For decades, this old saw has been trotted out as the height of insightful career advice. Guidance counselors, teachers, and parents promise that, if you can unlock that secret, you’ll never work a day in your life. Just think how many times you’ve had this conversation:

Max: Hi Sarah! How’s work going lately?

Sarah: Oh Max, don’t be silly. I don’t work. You see, I found my passion.

That’s right. Your number is identical to mine: zero.

“Finding your passion” is the absolute worst career advice, for myriad reasons.

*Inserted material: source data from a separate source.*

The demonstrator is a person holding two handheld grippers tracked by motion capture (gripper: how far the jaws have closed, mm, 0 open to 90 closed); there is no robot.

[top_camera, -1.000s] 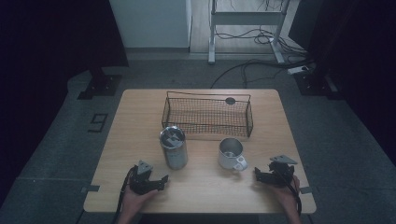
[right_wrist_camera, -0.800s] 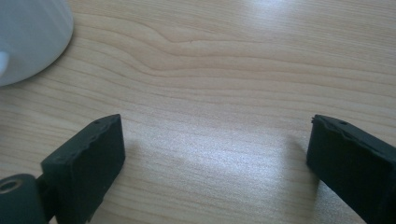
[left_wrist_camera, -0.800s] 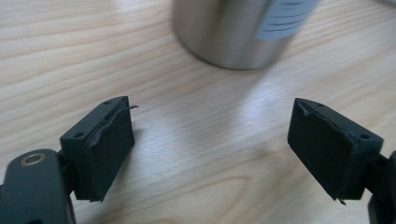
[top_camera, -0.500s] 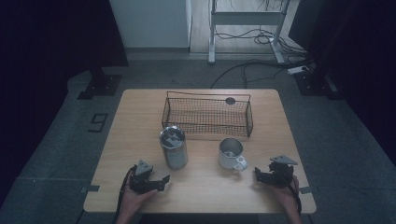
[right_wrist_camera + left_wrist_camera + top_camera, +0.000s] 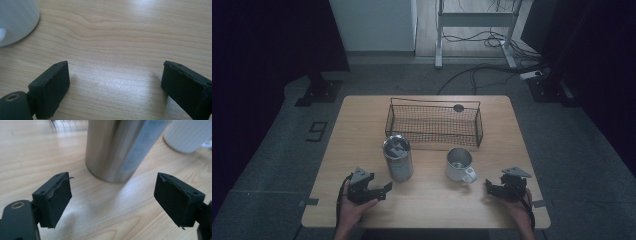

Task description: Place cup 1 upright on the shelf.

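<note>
Jaws wide apart on your left gripper [image 5: 382,189] and right gripper [image 5: 491,188], both empty. Steel tumbler [image 5: 398,159], frame centre, probably slick: off-centre squeeze tips it into mug [image 5: 459,164].

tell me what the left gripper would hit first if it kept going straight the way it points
Most likely the steel tumbler, standing straight ahead between the open jaws of the left gripper; depth is hard to judge.

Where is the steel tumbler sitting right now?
In the high view the steel tumbler stands upright on the table, left of the white mug, just in front of the wire basket, ahead of the open left hand-held gripper.
</note>
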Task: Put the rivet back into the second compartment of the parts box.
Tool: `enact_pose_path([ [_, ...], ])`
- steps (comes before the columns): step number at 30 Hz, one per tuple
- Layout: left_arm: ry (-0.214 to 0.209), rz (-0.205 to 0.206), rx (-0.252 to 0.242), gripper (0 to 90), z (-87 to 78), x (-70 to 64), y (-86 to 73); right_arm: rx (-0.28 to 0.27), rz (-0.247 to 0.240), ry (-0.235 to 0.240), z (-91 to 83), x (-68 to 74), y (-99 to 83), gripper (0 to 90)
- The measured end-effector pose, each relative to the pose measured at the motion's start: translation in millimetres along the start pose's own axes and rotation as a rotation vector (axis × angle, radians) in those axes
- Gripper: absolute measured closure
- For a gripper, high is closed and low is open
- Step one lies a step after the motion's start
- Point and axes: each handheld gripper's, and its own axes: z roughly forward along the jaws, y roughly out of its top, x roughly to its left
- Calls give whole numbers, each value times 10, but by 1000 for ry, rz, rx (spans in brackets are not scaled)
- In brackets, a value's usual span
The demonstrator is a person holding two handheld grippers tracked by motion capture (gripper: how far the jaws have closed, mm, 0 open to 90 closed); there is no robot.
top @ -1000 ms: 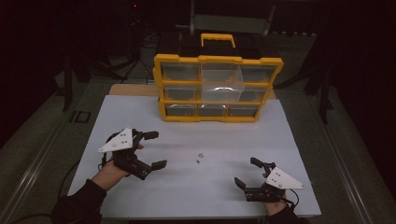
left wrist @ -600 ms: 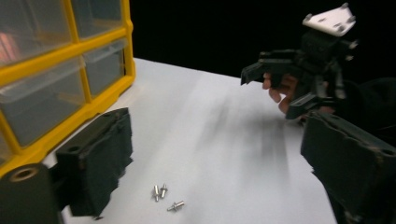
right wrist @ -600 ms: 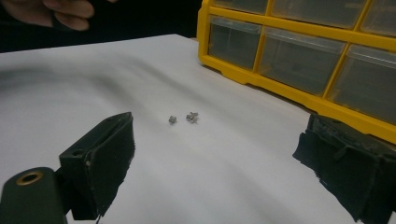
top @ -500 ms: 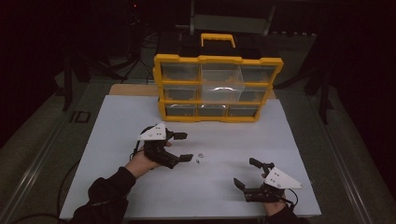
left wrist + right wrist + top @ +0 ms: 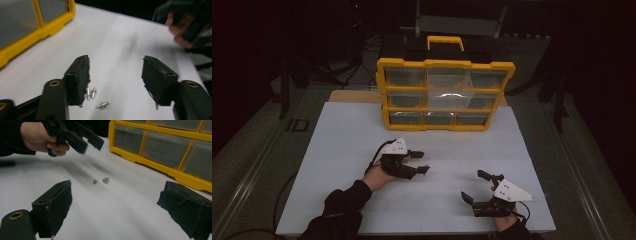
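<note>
Three small metal pins (image 5: pixel 93 93) lie on the white tabletop (image 5: pixel 347 150); in the right gripper view the pins (image 5: pixel 105 180) sit mid-table. My left gripper (image 5: pixel 420 162) hovers over them near the table's middle, open. In the left gripper view my left gripper (image 5: pixel 116 63) has the pins beside its left jaw, nothing gripped. My right gripper (image 5: pixel 476 186) rests open near the front right edge. In the right gripper view, my right gripper (image 5: pixel 117 187) faces the pins from a distance, and the left gripper (image 5: pixel 90 145) shows blurred above them.
A yellow drawer organizer (image 5: pixel 444 95) with clear drawers and a black handle stands at the back of the table, all drawers closed. Its yellow frame (image 5: pixel 37 37) lies close to the left gripper's left side. The surroundings beyond the table are dark.
My left gripper has travelled right from the left side to the table's middle, arriving over the pins. The right gripper has stayed put.
</note>
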Motion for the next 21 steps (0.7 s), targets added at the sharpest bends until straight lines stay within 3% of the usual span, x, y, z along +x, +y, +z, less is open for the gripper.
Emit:
enact_pose_path([
  [1,7,-13,38,444,54,8,-15,1,1,1,1,-1,-1,96],
  [10,16,-33,97,544,153,36,-77,9,3,2,3,-5,-6,96],
  [17,31,20,185,584,231,14,-164,17,8,2,13,-12,-13,96],
  [21,48,81,243,603,313,3,-193,19,7,-2,12,-13,-13,96],
])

First, lots of people, and I mean lots of people, don’t have a passion. And, guess what? There’s nothing wrong with that. I’m one of those people. I have lots of interests, lots of things I think are great and cool, but I wouldn’t rate any of them as a passion. It’s really sort of cruel. When everyone tells you to find something you don’t have, that’s probably the first step down the path to paranoia.

Second, some people have freaky passions. Sure, Belinda couldn’t live without her Thimbles of the World collection, but how’s the thimble market right now? Hey, Belinda, you just aced every Advanced Placement class you took, but how about you run down to Jo-Ann Fabrics and Crafts and see if they’re hiring.

Third, implicit in the career advice to “find your passion” is the idea that one’s passion must be one’s life work. Why? Work is certainly important, but why must one work at what they value most? It seems pretty rational to me to keep your passion away from performance reviews, annoying coworkers, and endless meetings.

Now, in fairness, we must admit that there are people that truly have a passion they’ve turned into a career. At times, just meeting these unicorns can be inspiring. Other times, we find ourselves cringing at their obsessive focus on “their passion” with no care or concern for anything else in the world.

It’s not about finding your passion. It’s about finding something that interests you to a degree that you can pursue excellence in all areas of your life, not just your job. Most people aren’t pursuing their passion, so why do we insist on passing on this awful piece of advice? It’s time for a more honest conversation about work, life, and pursuing interests while maintaining a healthy balance. Now that’s worth being passionate about.